ASSIGNMENT:
What you write must match, character for character, the lines from the one with "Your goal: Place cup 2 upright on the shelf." down to the one with "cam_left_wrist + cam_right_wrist" in the listing below, minus its pictures.

RECORDS SUPPLIED:
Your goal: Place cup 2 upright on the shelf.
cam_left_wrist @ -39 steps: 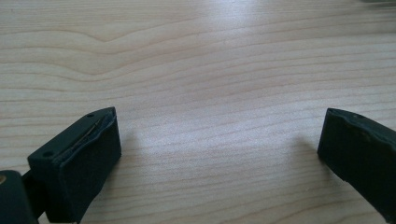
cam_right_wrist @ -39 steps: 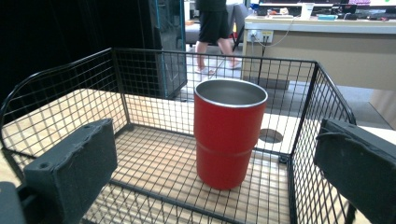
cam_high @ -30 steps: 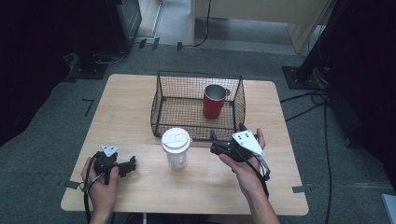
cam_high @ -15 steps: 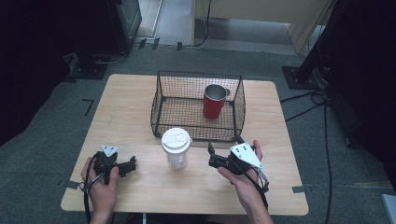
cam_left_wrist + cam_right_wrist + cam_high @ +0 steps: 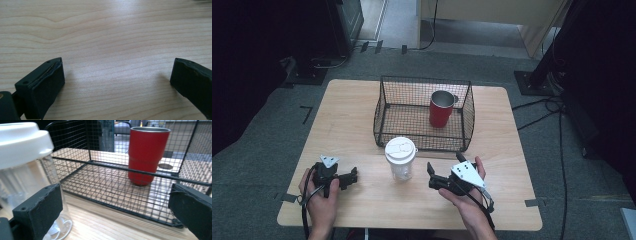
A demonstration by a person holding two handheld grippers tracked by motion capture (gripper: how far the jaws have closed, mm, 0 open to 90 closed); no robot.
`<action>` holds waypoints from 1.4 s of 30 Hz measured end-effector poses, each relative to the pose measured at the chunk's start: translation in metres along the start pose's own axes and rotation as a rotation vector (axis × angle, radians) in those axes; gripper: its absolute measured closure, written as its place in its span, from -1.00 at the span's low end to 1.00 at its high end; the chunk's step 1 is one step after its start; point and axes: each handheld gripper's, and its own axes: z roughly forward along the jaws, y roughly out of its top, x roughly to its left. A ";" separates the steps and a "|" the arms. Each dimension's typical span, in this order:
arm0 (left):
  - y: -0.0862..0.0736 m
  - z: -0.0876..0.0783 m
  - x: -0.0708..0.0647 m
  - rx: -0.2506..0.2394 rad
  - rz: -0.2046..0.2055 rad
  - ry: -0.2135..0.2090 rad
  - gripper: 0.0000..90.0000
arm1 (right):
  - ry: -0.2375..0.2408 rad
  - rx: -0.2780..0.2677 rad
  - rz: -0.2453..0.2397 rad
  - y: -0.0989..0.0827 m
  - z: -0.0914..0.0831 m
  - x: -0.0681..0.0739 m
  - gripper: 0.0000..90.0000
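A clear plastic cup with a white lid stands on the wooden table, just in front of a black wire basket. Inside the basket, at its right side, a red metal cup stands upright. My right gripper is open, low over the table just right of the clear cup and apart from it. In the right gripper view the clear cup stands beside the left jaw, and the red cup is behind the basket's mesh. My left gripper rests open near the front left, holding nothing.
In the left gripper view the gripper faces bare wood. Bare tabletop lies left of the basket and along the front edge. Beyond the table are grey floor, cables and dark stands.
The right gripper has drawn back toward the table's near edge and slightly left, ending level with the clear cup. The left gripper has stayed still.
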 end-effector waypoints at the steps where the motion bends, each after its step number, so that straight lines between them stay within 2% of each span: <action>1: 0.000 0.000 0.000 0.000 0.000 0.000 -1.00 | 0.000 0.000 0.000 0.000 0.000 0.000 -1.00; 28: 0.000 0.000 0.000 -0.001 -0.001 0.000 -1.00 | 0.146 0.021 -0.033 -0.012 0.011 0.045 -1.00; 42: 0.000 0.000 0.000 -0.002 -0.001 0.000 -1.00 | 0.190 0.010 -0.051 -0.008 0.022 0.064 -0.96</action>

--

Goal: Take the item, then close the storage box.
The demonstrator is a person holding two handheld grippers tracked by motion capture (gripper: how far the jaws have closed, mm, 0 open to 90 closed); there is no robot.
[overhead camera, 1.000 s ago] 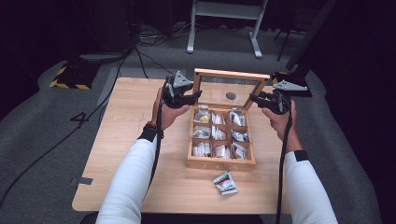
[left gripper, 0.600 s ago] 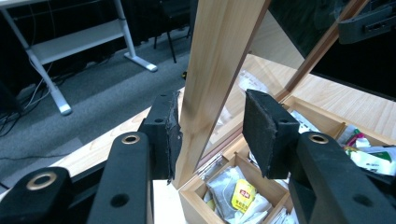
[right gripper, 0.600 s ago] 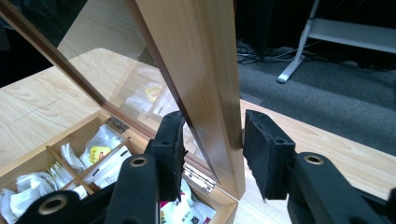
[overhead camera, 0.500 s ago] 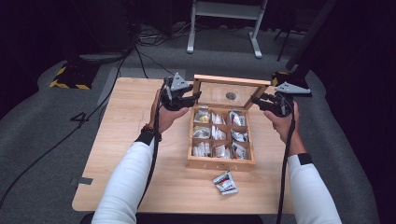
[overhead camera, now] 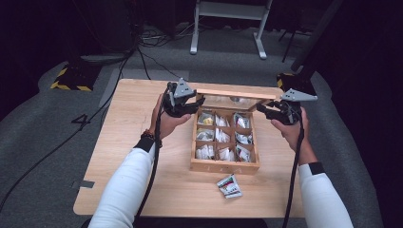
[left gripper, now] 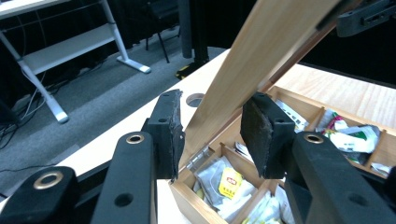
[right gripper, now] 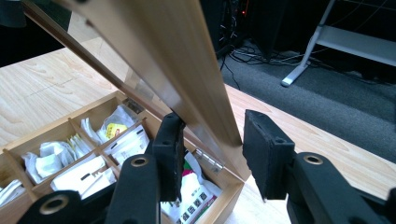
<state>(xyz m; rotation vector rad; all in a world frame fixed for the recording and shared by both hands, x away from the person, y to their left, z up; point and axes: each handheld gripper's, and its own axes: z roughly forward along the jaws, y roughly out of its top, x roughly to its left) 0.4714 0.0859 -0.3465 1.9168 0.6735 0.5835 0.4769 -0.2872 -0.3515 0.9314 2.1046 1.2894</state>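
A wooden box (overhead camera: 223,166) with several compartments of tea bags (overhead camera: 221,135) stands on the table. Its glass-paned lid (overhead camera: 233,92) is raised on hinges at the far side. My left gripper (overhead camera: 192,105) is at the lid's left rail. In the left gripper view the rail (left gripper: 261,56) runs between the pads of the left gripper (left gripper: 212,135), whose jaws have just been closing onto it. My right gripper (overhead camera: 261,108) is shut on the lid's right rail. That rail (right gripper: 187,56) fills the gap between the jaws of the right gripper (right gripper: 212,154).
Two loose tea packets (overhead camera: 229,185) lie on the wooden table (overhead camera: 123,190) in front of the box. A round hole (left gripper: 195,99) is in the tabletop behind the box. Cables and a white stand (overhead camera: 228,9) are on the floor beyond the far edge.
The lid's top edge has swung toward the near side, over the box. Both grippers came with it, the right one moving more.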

COMPLETED TASK:
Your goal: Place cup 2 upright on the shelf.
cam_left_wrist @ -39 steps: 
cam_right_wrist @ -39 steps: 
cam_high @ -30 steps: 
cam_high @ -15 steps: 
cam_left_wrist + cam_right_wrist + cam_high @ +0 steps: 

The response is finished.